All that is wanted is an exact copy of the lines below, starting at the one that contains "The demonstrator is" and running to the end.
RAW DATA Block Start
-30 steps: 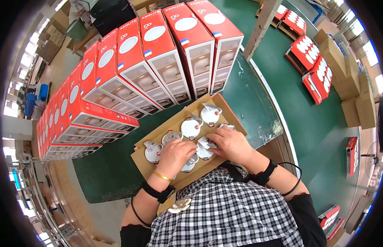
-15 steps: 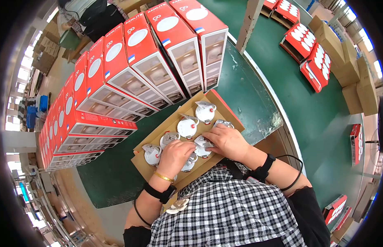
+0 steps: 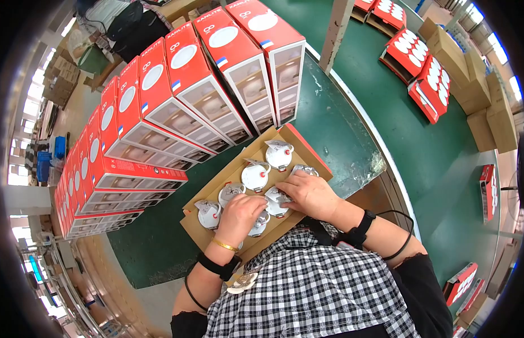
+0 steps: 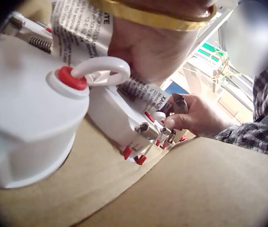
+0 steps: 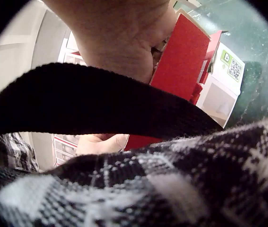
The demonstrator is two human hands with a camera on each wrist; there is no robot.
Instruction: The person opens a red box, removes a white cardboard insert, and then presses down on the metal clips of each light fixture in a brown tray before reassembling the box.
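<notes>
An open cardboard box (image 3: 195, 229) holds two rows of white downlights (image 3: 254, 178) with silver printed labels, white cable loops and red-tipped spring clips. My left hand (image 3: 239, 217) bends over the near row, fingertips together at the edge of a silver label between the hands. Opposite it, my right hand (image 3: 312, 194) has its fingers curled at the silver label (image 3: 278, 195) on a near-row downlight (image 3: 276, 210). In the left wrist view, the right thumb lies against a downlight's side, while the left fingertips are hidden. Strap and checked cloth block much of the right wrist view.
Behind the open box stands a long curved row of red and white XANLITE boxes (image 3: 183, 56) on the green table (image 3: 143, 248). A metal post (image 3: 338, 36) rises at the table's back edge. More red packs (image 3: 405, 53) and brown cartons (image 3: 476, 96) lie to the right.
The view has shifted slightly, so the boxes sit a little further left. Both hands stay at the near-row downlights, with only small finger movement.
</notes>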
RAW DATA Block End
— ANSWER SPACE —
The demonstrator is two human hands with a camera on each wrist; there is no robot.
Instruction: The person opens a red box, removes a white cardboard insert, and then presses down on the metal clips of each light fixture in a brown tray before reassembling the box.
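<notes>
An open cardboard box (image 3: 195, 229) holds two rows of white downlights (image 3: 254, 178) with silver printed labels, white cable loops and red-tipped spring clips. My left hand (image 3: 239, 217) bends over the near row, fingertips together at the edge of a silver label between the hands. Opposite it, my right hand (image 3: 312, 194) has its fingers curled at the silver label (image 3: 278, 195) on a near-row downlight (image 3: 276, 210). In the left wrist view, the right thumb lies against a downlight's side, while the left fingertips are hidden. Strap and checked cloth block much of the right wrist view.
Behind the open box stands a long curved row of red and white XANLITE boxes (image 3: 183, 56) on the green table (image 3: 143, 248). A metal post (image 3: 338, 36) rises at the table's back edge. More red packs (image 3: 405, 53) and brown cartons (image 3: 476, 96) lie to the right.
The view has shifted slightly, so the boxes sit a little further left. Both hands stay at the near-row downlights, with only small finger movement.
</notes>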

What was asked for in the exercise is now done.